── Data extracts ──
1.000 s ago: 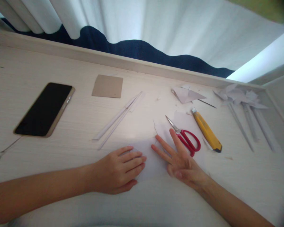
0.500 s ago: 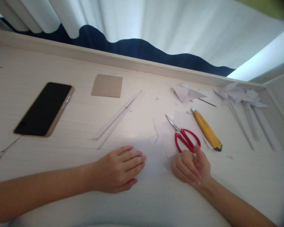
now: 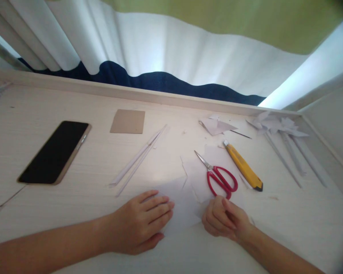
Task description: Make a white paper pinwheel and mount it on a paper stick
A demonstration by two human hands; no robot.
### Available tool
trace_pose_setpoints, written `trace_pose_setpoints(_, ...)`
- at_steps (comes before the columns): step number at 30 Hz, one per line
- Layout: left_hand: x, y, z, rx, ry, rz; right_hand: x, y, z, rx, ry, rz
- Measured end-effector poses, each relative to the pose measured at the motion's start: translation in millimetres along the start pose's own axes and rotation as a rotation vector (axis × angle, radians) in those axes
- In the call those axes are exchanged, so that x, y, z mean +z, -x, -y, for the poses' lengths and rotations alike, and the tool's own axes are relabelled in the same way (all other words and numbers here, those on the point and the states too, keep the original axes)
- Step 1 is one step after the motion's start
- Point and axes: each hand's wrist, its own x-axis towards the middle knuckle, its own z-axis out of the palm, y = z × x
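My left hand (image 3: pixel 141 222) lies flat, fingers stretched out, pressing on a white sheet of paper (image 3: pixel 178 203) near the front of the desk. Just right of that sheet my right hand (image 3: pixel 223 220) is curled into a loose fist with nothing visible in it. It sits right below the handles of red scissors (image 3: pixel 218 177), which lie on another white paper piece (image 3: pixel 198 171). A yellow utility knife (image 3: pixel 242 166) lies to the right of the scissors.
A black phone (image 3: pixel 55 152) lies at the left, a brown card square (image 3: pixel 128 121) behind it, and thin white paper strips (image 3: pixel 140 155) in the middle. Folded paper scraps (image 3: pixel 217 125) and paper pinwheels on sticks (image 3: pixel 286 140) lie at the back right. A raised desk rim (image 3: pixel 160 96) runs along the curtain.
My right hand drew back from the paper by the scissors and its spread fingers curled into a fist. The camera tilted up a little. My left hand stayed on the sheet.
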Motion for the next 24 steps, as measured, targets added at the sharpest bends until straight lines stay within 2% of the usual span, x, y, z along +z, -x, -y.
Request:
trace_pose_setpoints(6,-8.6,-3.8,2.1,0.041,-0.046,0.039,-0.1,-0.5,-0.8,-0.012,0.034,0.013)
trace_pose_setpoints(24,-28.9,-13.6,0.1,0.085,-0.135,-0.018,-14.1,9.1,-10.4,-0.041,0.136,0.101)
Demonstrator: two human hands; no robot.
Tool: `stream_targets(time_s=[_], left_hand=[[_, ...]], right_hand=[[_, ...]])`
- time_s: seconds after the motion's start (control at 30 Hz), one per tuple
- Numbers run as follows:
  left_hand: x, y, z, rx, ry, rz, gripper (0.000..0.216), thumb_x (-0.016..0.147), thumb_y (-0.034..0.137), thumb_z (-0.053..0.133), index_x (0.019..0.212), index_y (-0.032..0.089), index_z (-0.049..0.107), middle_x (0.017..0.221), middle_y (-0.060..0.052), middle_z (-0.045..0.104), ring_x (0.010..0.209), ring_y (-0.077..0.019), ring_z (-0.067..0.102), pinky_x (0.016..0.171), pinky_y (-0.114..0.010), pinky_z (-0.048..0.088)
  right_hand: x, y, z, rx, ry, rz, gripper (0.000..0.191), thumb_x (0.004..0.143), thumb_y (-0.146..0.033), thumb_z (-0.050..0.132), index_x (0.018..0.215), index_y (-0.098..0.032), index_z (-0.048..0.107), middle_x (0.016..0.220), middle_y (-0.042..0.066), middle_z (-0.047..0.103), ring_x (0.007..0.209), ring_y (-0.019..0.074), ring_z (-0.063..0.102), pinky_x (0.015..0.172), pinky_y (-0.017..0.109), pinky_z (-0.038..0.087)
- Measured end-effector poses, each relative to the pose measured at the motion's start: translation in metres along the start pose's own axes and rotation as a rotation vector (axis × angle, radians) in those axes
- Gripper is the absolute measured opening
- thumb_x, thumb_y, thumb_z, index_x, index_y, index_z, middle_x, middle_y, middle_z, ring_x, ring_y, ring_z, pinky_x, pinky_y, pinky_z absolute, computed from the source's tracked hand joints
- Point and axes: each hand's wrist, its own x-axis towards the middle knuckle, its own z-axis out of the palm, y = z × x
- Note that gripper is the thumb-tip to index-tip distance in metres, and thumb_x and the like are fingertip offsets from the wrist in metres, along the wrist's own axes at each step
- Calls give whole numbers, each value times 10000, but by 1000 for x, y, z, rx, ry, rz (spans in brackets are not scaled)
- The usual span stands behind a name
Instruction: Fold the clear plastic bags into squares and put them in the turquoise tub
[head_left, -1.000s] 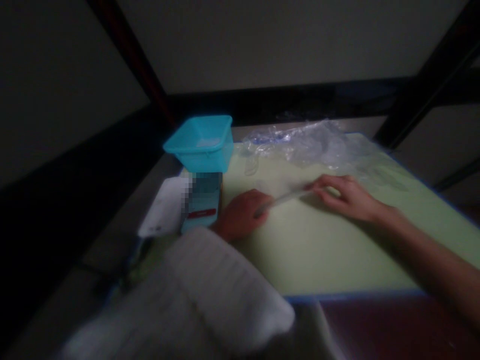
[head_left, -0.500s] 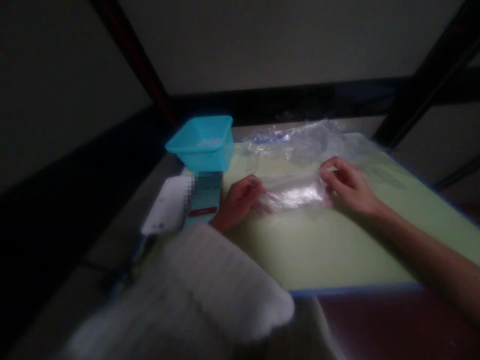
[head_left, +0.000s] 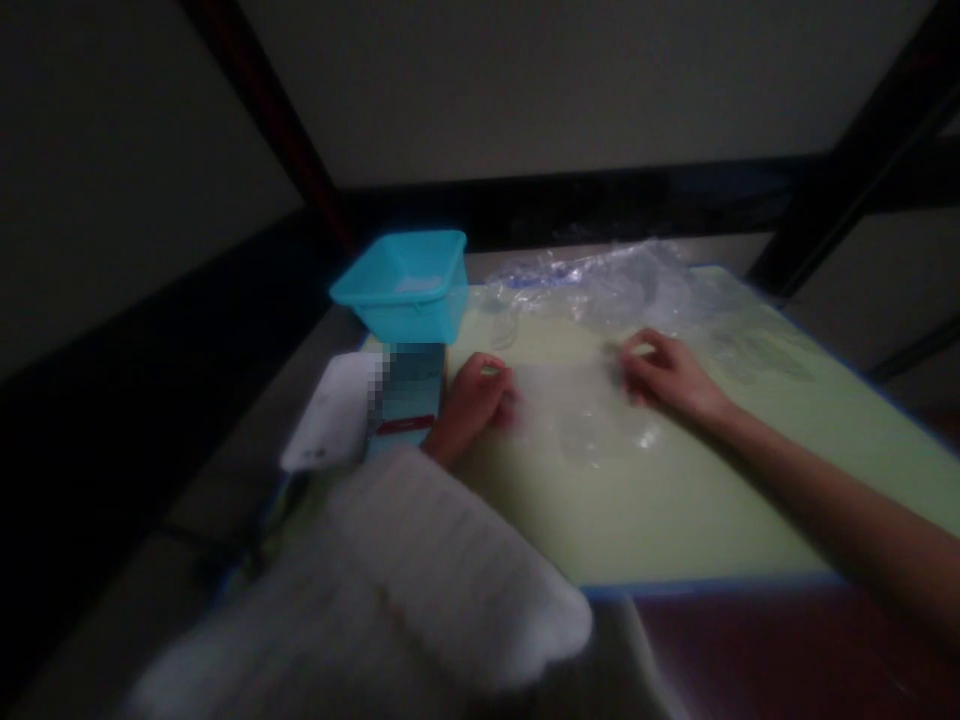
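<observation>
A clear plastic bag (head_left: pixel 581 415) lies flat on the pale green mat (head_left: pixel 675 510). My left hand (head_left: pixel 472 405), coming out of a white sleeve, pinches the bag's upper left corner. My right hand (head_left: pixel 664 378) pinches its upper right corner, fingers curled. Both hands rest low on the mat with the bag spread between them.
A turquoise plastic tub (head_left: pixel 405 285) stands on a small scale (head_left: pixel 397 405) at the mat's left edge, a white card beside it. A heap of crumpled clear plastic bags (head_left: pixel 607 285) lies at the back of the mat. Dark frame bars cross behind. The scene is dim.
The bag was a thin strip stretched between my hands, then lifted and opened out; now it lies flat on the mat, and both hands have moved slightly away from me.
</observation>
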Motion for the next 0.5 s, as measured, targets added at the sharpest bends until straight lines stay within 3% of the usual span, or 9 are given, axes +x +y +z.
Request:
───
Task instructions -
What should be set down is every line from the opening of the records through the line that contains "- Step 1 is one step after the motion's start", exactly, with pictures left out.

Task solution -
1.000 s ago: 
0.500 s ago: 
now: 
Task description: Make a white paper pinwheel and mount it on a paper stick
A demonstration by two human hands; no robot.
### Available tool
trace_pose_setpoints, written `trace_pose_setpoints(_, ...)`
- at_steps (comes before the columns): step number at 30 Hz, one per line
- Layout: left_hand: x, y, z, rx, ry, rz; right_hand: x, y, z, rx, ry, rz
- Measured end-effector poses, each relative to the pose measured at the motion's start: translation in millimetres along the start pose's own axes and rotation as a rotation vector (axis × angle, radians) in those axes
- In the call those axes are exchanged, so that x, y, z mean +z, -x, -y, for the poses' lengths and rotations alike, and the tool's own axes are relabelled in the same way (all other words and numbers here, those on the point and the states too, keep the original axes)
- Step 1 is one step after the motion's start

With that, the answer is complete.